Categories
beer and food

Stew with a lid

You are here for deprogramming. Everything you thought you knew about pies is wrong. Listen to me – listen carefully: even if it has no pastry base, it is still a pie.

You might have a preference for a pie with a pastry base.

That might be how your Mum made pies, or how the speciality pie of your hometown is made.

But none of that means ‘stew with a lid’ is anything other than a legitimate pie.

Ah, ‘stew with a lid’ or ‘casserole with lid’ – one of those off-the-peg witticisms that’s been bludgeoned to death through repetition in the past decade.

I can’t work out where it originated but as with ‘Never drink in a pub with a flat roof’ I’d guess it was with a comedian on a panel show, or in an observational stand-up act.
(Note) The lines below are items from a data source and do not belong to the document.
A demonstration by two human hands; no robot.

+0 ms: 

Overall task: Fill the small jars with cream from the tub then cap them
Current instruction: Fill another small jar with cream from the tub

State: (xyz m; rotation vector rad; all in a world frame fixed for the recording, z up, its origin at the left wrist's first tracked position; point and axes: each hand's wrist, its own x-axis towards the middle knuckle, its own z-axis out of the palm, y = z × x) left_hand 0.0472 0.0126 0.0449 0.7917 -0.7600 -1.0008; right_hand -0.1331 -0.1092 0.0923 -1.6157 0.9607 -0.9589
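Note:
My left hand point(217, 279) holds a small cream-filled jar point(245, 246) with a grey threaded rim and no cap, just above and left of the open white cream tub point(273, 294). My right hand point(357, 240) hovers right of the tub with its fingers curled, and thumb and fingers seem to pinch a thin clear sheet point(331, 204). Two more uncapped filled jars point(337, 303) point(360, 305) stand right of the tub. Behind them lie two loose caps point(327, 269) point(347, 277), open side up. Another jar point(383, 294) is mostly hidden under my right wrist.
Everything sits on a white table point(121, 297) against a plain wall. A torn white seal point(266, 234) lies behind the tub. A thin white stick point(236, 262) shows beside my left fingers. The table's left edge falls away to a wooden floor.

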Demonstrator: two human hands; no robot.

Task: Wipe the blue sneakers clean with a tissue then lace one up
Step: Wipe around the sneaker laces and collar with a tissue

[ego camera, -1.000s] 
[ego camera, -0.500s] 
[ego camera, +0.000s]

Unfortunately, as well as becoming a tired gag, it’s also become the basis of a kind of only-half-joking dogma. ‘That’s not a pie LOL!’ the fanatics say on Twitter and Facebook, giving both barrels to TV chefs who fail to comply with standards of correctness.

In 2017, TV cook Mary Berry made a potato, cheese and leek pie on her programme Mary Berry Everyday. Instead of lining the pie dish with pastry, she put the filling directly into the dish, then put a strip of pastry around the rim to which she fixed the soon-to-be pie-crust before baking.

People, as they saying goes, ‘took to Twitter’ to berate the then 81-year-old.

Twitter screengrab: "That's not a pie".

After all, what does Mary Berry know about baking?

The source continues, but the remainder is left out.